**REQUIREMENT**
Where a line of the listing below includes the word "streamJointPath", reproduce that line.

****

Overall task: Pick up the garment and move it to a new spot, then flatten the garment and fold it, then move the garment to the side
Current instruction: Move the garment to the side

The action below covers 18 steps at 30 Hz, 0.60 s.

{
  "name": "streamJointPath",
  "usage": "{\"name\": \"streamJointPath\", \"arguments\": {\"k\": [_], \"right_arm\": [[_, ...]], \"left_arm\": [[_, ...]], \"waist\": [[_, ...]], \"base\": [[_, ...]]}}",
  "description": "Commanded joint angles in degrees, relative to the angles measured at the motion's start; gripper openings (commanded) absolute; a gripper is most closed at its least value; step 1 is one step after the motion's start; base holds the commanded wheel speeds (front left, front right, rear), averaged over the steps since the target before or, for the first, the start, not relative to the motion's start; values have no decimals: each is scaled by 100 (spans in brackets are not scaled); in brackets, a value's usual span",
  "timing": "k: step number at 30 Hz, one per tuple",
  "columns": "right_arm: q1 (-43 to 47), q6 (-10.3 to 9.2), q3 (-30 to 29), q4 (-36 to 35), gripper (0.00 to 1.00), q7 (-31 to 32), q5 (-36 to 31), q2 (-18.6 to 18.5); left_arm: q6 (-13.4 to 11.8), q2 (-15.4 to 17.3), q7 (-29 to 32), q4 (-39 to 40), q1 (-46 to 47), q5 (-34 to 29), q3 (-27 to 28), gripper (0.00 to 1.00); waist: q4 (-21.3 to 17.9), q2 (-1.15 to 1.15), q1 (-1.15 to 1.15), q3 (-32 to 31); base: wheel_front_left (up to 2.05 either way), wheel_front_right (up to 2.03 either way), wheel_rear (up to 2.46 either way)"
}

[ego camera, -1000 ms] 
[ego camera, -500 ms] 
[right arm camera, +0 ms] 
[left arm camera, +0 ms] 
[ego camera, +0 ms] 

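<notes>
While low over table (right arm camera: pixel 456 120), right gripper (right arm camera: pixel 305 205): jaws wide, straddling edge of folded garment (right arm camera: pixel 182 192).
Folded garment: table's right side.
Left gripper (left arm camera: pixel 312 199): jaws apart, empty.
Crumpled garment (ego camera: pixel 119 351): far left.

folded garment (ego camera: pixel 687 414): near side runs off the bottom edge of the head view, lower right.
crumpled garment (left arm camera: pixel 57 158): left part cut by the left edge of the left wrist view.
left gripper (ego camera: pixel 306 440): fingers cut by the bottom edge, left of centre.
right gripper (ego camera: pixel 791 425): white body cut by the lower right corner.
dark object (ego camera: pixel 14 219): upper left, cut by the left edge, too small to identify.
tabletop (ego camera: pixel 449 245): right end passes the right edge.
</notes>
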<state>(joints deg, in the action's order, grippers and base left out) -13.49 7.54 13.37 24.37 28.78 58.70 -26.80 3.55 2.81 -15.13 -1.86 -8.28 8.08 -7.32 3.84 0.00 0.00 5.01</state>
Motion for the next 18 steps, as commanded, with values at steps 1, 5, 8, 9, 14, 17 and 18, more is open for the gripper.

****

**RESPONSE TO THE EXERCISE**
  "name": "streamJointPath",
  "usage": "{\"name\": \"streamJointPath\", \"arguments\": {\"k\": [_], \"right_arm\": [[_, ...]], \"left_arm\": [[_, ...]], \"waist\": [[_, ...]], \"base\": [[_, ...]]}}",

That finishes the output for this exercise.